> **Your objective**:
Type again, exactly, the lines below from the start through the line that includes "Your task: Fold".

> **Information shown**:
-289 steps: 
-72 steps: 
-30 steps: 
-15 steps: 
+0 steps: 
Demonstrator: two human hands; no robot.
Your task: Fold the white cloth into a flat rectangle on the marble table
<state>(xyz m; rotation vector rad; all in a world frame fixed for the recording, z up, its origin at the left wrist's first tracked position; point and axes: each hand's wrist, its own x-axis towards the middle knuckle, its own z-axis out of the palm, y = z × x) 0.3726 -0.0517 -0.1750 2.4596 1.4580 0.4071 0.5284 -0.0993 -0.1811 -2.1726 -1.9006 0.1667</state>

> **Exercise answer**:
-289 steps: 
-72 steps: 
-30 steps: 
-15 steps: 
+0 steps: 
Demonstrator: two human hands; no robot.
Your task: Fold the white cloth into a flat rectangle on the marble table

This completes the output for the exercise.